Based on some comments I’ve received, I just wanted to elaborate on how I arrived at two of my conclusions from my previous post ‘Why are *we* the bottom feeders?’.

The Status Quo of the A-List

Nick Carr had originally advised some bloggers at a conference that the best way to seek the attention of an A-List blogger was to link to him/her.

Assuming that you are mainly defining ‘A-List’ by the number of incoming links a blog has (that’s how the Technorati 100 works) then actually this advice is actually very interesting.

Very interesting because it will probably work (I think everyone runs vanity subscriptions with the blog search engines for references to their blog and name) – and thus you might get that desired post back.  But in the process you have not really taken a step towards coming closer to being part of the A-List, or at least decreasing the gap between you.

Sure you moved closer to the A-List when you got that link back, but then you also gave them one in the first place.  Net result = no change.

Ok, maybe you get some extra traffic and some extra links from other bloggers.  Fortunately sites like Technorati just measure the total number of incoming links, and not who they are from (unlike Google Pagerank, for example) – so you’re quids in.

But don’t forget about all the other links people have made to the A-List blogger that haven’t resulted in a link back.  So the A-List blogger is now x steps ahead of you.

Secondly if the A-List blogger has linked back to you but also written something vaguely interesting to accompany that link, chances are the rest of the blogosphere will link to them rather than you – the original poster.

Even if you remove ‘incoming link’s’ as a value model and replace it with a different metric – be it quantitive or qualitive.  I still believe that the above scenarios continue to support a status quo in most circumstances.

My Bash of BoingBoing

So look, I find the thought of subscribing to BoingBoing really odd.

I find it an extremely odd propositions in that we (the audience) are being asked to value the aggregation decisions of fairly arbitrary and otherwise insignificant (in the wider context) group of people.

I literally think in the back of my mind “why do I care what three people called Xeni Jardine, Cory Doctrow and Mark Frauenfelder think is witty, amusing, clever or important”?

I’d actually much rather value a list of what my friends think is cool and a list of the overall most interesting on the entire Internet via ‘wisdom of crowd’/etc.

Don’t get me wrong, I’ve met Cory a few times and he’s a nice guy with some interesting things to say.  But the fact that he reckons some ultra violet remake of a Charlie Brown and Peanuts cartoon is important holds little value to me.

Now if my friends James, Leo or Lawrence or my wife Sofia or my parents thought it was funny I’d be far more interested.  I value their opinion more than I do Cory’s (on general link goodness anyway).

And if it was the most popular link on the Internet at the moment then equally I’d be far more interested.

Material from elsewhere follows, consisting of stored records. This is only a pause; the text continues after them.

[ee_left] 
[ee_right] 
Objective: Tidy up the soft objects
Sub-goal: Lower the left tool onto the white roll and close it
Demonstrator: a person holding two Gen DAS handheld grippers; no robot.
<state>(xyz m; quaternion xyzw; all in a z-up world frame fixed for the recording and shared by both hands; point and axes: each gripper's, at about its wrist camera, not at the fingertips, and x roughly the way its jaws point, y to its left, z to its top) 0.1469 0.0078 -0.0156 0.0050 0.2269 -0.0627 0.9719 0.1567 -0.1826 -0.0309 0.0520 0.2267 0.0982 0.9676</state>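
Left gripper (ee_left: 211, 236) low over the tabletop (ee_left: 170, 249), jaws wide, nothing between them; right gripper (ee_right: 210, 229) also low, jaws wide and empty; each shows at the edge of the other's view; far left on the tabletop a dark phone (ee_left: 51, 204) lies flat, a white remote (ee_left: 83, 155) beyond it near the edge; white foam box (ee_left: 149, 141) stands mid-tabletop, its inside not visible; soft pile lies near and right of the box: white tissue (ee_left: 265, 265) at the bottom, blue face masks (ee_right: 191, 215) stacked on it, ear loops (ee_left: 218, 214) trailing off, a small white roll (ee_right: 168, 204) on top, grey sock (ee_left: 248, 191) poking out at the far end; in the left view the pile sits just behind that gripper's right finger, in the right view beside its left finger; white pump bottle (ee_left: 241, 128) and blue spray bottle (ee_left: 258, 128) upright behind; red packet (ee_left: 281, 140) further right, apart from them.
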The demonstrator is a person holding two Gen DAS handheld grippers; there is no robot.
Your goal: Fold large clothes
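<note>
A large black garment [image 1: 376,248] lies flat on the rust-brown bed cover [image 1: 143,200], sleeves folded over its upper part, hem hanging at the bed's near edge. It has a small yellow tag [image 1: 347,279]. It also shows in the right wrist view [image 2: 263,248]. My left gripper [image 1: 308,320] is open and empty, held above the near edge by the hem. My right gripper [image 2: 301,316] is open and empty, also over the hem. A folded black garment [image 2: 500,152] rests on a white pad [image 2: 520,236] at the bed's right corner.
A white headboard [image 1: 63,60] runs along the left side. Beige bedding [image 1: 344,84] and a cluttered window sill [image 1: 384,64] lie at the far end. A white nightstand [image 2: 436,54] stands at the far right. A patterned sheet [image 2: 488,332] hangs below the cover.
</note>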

The point is we have the mechanisms to facilitate this, but we instead still continue to consider BoingBoing – the link decisions off three arbitrary people – to be more important.

Or, as I was saying my previous post – I actually don’t think we do.  I think it’s the status quo we’ve found ourselves in and the flawed measuring techniques we use to track this data that has said otherwise.

Published in Thoughts and Rants

6 Comments

  1. A transparent — and liquid — market for the ad spaces on single-creator media solves the problem, as adbitrageurs will profit from identifying and helping to popularize undervalued blogs…

  2. Ben —

    ‘I’d actually much rather value a list of what my friends think is cool and a list of the overall most interesting on the entire Internet via ‘wisdom of crowd’/etc.’

    If you have a few friends writing del.icio.us pages, this is pretty easily done. http://taint.org/wk/SpicyLinks describes it:

    ‘SpicyLinks is an automated link-blog summariser. It reads other people’s link-blogs, so you don’t have to, and reports the stuff that prove popular in your personal collection of sources.

    It’s similar to Populicious, but that really misses the point, in my opinion. I don’t particularly want to know what _everyone_ is pointing at; I want to know what a selected set of trusted sources, with good taste, are pointing at.’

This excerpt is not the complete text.